Nachdem der teilstaatliche börsennotierte Energieversorger Verbund heuer eine Sonderdividende von 400 Mio. Euro angekündigt hat und insgesamt 1,2 Mrd. Euro ausschütten will, kommt Kritik von Landesenergieversorgern. „Wenn uns der Verbund Rabatt gewährt, geben wir ihn den Kunden weiter“, sagt EVN-Chef Stefan Szyshkowitz der „Krone“ (Donnerstag). „Besser wäre es gewesen, die Mehrwertsteuer auf Strom zu senken“, sagt der Chef der Salzburg AG, Leo Schitter, im selben Bericht.

Je weniger eigene Kraftwerke die Landesenergieversorger haben, desto mehr Strom zum hohen Marktpreis von mehr als 200 Euro je Megawattstunde müssen sie vom Verbund kaufen. Dieser produziert in seinen Wasserkraftwerken den Strom deutlich unter dem Marktpreis.

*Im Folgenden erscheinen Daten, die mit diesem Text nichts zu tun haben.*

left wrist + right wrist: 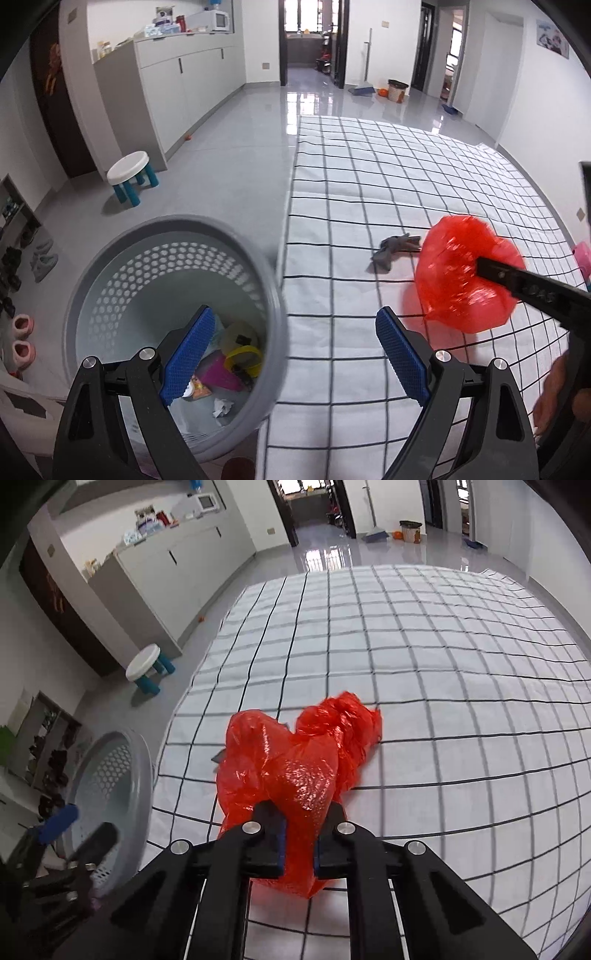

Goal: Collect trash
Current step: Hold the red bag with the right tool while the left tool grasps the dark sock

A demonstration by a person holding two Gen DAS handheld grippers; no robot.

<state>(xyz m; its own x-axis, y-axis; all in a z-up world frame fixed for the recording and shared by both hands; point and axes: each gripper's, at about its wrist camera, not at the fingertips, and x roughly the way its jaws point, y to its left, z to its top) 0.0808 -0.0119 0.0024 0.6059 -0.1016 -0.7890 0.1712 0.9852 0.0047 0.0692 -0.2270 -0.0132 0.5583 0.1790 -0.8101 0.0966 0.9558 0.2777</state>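
Right wrist view shows your right gripper [298, 843] clamped on a crumpled red plastic bag [295, 760], with the plastic bunched between its two black fingers. The bag sits low over the white sheet with black grid lines [424, 672]; whether it touches the sheet you cannot tell from either view. Left wrist view shows your left gripper [291, 358] with its blue pads [189, 354] spread wide apart and nothing between them. It hangs over the seam between the sheet and the grey perforated basket [110, 266], which stands on the floor just beside the sheet's edge. The basket already holds mixed litter, among it a yellow ring [245, 356] and a crumpled white scrap [222, 406]. A small grey rag [393, 249] lies on the sheet just beside the bag. A white stool with blue legs [130, 175] stands on the floor beyond the basket.
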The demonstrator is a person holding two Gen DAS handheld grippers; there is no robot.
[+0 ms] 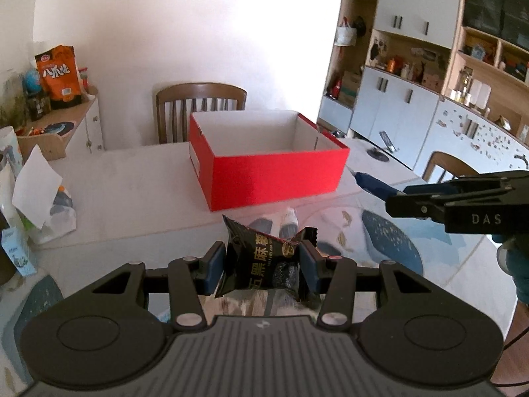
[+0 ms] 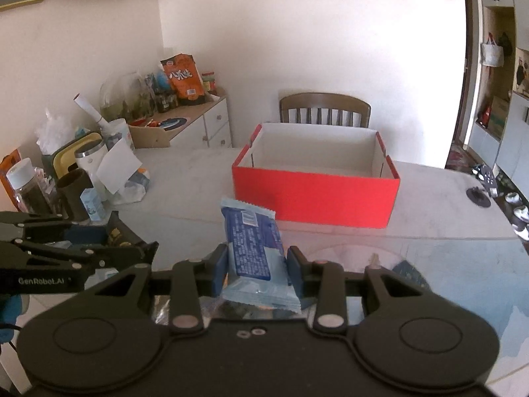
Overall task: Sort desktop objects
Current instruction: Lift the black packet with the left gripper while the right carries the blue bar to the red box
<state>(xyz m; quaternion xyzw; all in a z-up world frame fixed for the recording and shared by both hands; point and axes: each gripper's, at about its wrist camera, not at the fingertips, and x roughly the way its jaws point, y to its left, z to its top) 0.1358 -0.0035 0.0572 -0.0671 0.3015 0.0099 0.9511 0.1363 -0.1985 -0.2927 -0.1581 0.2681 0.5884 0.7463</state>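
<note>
Left wrist view: the left claw (image 1: 263, 266) pinches a black snack packet (image 1: 264, 261) between its blue pads, clear of the worktop (image 1: 132, 185). Ahead of the claw stands an open red box (image 1: 274, 178) with a white, bare inside; its near wall faces the claw, with open worktop between them. The packet bears gold and white Chinese characters and small Latin letters too fine to read. Its long axis lies across the claw, crimped ends sticking out past the pads. To the right, the right claw (image 1: 393, 203) reaches in, marked "DAS".

Right wrist view: the right claw (image 2: 256, 269) pinches a blue wrapped packet (image 2: 254, 251), held upright with its long axis pointing ahead toward the red box (image 2: 314, 195). Its printed text is too small to read. Left of this claw is the left claw (image 2: 145, 248), lettered "GenRobot.AI". Bottles and bags crowd the worktop's left edge.
</note>
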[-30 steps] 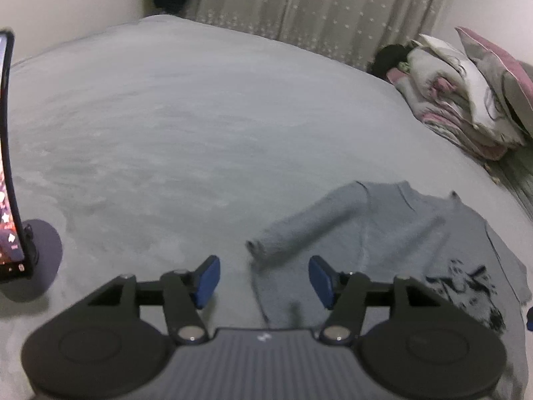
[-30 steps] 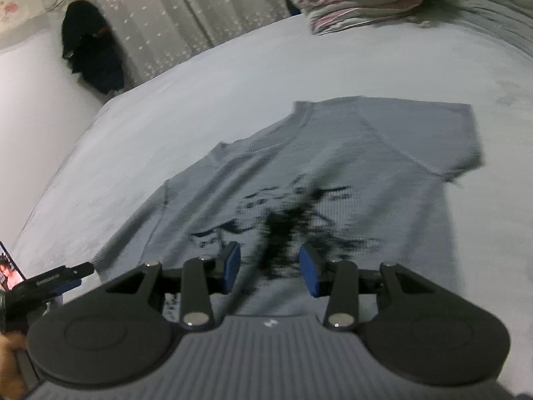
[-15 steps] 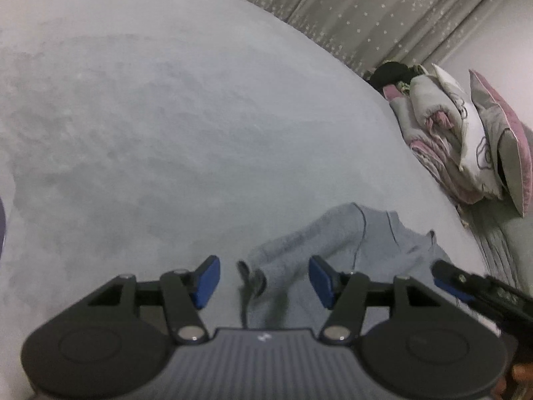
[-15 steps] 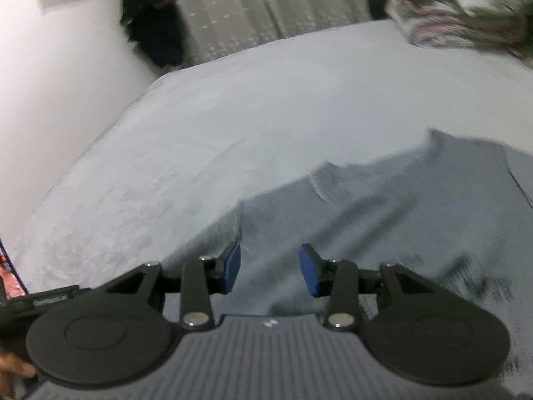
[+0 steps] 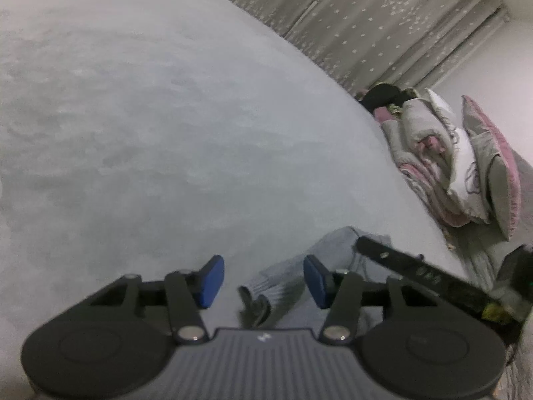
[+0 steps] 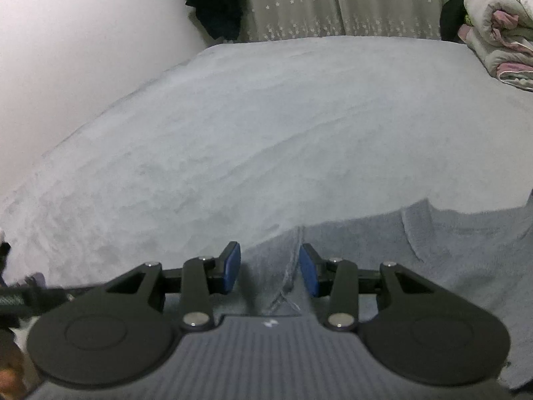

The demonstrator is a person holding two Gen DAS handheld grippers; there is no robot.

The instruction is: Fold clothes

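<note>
A grey sweater (image 6: 433, 250) lies flat on the pale grey bed (image 6: 266, 133). In the left wrist view its sleeve (image 5: 293, 266) runs toward me, and the cuff lies between the blue pads of my left gripper (image 5: 263, 281). Its jaws are closing, and a gap still shows on each side of the cuff. My right gripper (image 6: 269, 270) hovers open over the shoulder seam, with cloth below its pads and nothing pinched. One black finger (image 5: 399, 266) of the right gripper crosses the sweater just right of my left one.
Folded quilts and pillows (image 5: 449, 173) are stacked at the bed's far right (image 6: 499, 33). Star-patterned curtains (image 5: 383, 26) hang behind the bed. Dark clothing (image 6: 216, 6) hangs in the corner beside a white wall (image 6: 66, 50).
My left gripper dropped onto the sleeve cuff, rolled, and its jaws narrowed. My right gripper swung left from the black chest print to the shoulder seam, close beside the left one.
</note>
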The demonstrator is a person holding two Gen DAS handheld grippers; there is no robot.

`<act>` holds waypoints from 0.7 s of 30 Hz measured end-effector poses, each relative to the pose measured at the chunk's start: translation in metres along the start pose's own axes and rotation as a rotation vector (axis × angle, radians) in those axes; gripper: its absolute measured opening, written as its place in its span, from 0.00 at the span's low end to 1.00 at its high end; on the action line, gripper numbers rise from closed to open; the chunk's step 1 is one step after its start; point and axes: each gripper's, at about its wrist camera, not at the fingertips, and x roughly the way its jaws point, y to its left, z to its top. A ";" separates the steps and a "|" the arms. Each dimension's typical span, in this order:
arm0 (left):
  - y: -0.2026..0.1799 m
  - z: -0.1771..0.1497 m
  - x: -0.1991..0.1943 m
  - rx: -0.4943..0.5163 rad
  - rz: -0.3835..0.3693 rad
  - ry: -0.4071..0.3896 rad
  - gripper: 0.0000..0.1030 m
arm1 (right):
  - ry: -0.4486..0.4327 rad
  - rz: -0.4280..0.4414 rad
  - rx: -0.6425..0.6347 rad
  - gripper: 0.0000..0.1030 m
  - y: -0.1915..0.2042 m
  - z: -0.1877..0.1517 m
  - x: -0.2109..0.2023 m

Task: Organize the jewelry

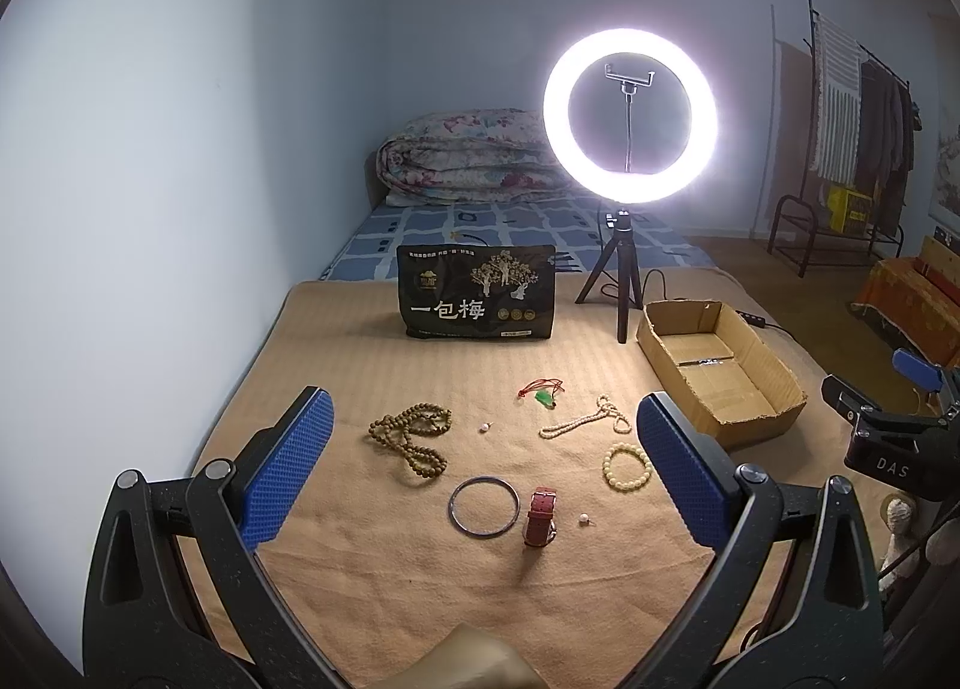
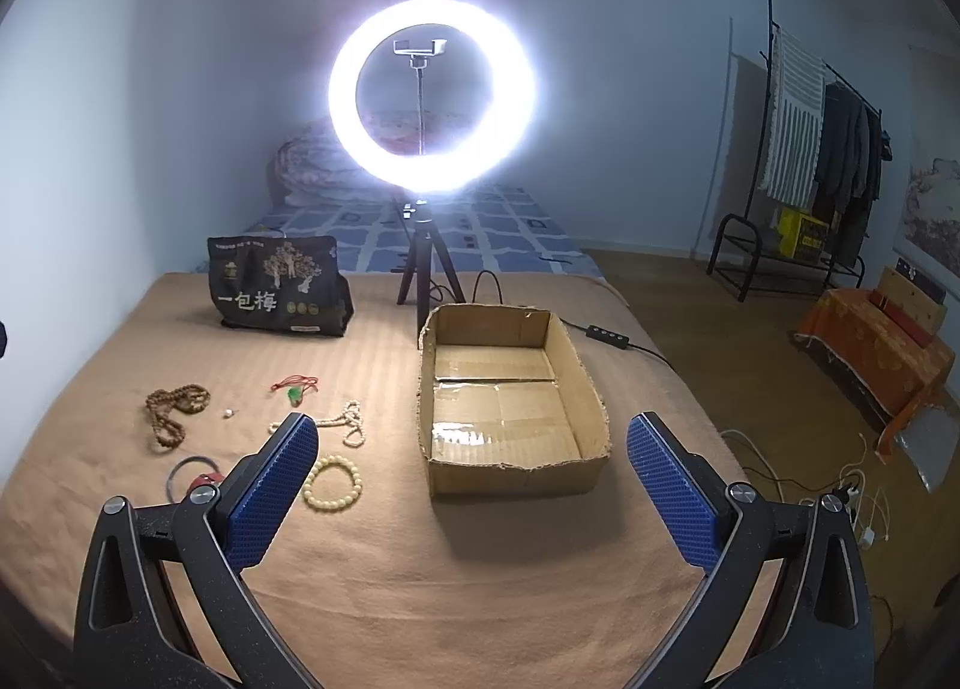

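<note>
A black pouch [image 1: 477, 293] printed "一包梅" stands on a bed's tan blanket [image 1: 372, 569] beneath a lit ring light [image 1: 630, 116]. Left gripper [image 1: 480, 467] fingers spread wide above the red-strapped watch [image 1: 540, 516] and metal bangle [image 1: 483, 506]; right gripper [image 2: 474, 485] fingers, equally apart, frame an empty cardboard box [image 2: 510, 473].

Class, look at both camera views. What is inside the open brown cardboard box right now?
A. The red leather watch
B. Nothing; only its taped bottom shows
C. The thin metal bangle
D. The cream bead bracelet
B. The open brown cardboard box shows only its bare taped bottom, while all the jewelry lies on the tan blanket to its left.
</note>
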 end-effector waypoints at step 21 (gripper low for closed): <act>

Der Verbund gewährt auch seinen Kunden wie berichtet zudem einen Rabatt von zwei Monatsrechnungen. „Wenn uns der Verbund einen Sonderrabatt auf unsere Einkäufe gewährt, dann können wir den gerne an die Kunden weitergeben“, so EVN-Chef Szyszkowitz zur „Kronen Zeitung“. „Wir müssen 80 Prozent unseres Stroms bei ihm kaufen.“ Schitter von der Salzburg AG hat einen anderen Vorschlag: „Die Umsatzsteuer auf Strom temporär zu senken, würde allen Österreichern rasch helfen und einkommensschwache Haushalte entlasten.“

Bei der Wien Energie verweist man laut Bericht darauf, dass die Stadt Ende Juni/Anfang Juli ohne Antrag eine „Energieunterstützung Plus“ von 200 Euro an besonders betroffene Menschen in Wien (z. B. Mindestsicherungsbezieher, Mindestpensionisten, Arbeitslose) auszahlt.